Exercise:
Determine how many lines in the data below contain "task" and write only that number.

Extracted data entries
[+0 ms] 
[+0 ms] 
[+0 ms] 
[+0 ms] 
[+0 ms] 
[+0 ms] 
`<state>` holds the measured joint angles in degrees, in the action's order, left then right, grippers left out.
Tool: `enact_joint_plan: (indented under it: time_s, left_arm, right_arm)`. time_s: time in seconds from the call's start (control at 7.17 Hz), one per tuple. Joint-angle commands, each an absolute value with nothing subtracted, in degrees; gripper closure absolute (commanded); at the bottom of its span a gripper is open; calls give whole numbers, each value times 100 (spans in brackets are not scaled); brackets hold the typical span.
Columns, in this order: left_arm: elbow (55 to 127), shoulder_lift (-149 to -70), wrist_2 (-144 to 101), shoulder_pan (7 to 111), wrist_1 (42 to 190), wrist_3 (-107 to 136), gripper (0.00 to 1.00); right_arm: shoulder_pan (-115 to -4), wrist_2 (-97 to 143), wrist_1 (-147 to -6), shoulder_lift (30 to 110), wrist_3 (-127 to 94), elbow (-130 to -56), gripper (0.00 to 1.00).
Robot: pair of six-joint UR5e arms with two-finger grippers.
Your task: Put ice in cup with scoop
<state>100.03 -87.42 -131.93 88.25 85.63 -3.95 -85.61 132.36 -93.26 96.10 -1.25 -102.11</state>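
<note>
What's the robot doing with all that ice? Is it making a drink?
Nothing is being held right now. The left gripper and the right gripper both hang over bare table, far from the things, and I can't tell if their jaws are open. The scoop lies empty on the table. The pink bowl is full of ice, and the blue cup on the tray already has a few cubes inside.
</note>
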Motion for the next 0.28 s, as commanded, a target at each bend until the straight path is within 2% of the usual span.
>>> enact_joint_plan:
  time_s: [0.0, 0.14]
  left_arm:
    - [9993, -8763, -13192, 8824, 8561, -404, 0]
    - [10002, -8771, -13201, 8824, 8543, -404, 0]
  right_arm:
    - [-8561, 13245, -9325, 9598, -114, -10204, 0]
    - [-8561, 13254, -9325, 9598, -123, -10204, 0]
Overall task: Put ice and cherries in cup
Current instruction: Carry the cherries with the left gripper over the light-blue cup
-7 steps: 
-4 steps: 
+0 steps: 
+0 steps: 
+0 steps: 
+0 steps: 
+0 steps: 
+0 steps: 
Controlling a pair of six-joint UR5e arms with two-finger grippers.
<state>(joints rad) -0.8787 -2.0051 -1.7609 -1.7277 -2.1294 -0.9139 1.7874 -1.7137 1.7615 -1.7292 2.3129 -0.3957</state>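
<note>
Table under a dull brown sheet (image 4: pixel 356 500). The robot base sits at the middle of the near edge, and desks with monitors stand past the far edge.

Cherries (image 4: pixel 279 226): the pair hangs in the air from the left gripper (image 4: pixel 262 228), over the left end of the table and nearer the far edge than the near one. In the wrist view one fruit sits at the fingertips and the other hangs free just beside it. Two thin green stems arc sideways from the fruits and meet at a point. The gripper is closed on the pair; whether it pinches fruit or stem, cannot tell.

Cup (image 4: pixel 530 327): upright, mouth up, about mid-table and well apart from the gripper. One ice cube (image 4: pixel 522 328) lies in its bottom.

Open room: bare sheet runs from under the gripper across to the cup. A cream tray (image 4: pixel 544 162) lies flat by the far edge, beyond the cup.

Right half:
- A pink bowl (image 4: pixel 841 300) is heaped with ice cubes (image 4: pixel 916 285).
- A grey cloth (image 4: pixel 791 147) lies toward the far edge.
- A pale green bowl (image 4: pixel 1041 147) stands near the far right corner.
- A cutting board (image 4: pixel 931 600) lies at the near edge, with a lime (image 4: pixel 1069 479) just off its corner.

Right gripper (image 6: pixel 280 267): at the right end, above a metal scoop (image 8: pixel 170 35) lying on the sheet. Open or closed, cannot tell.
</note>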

Reply:
2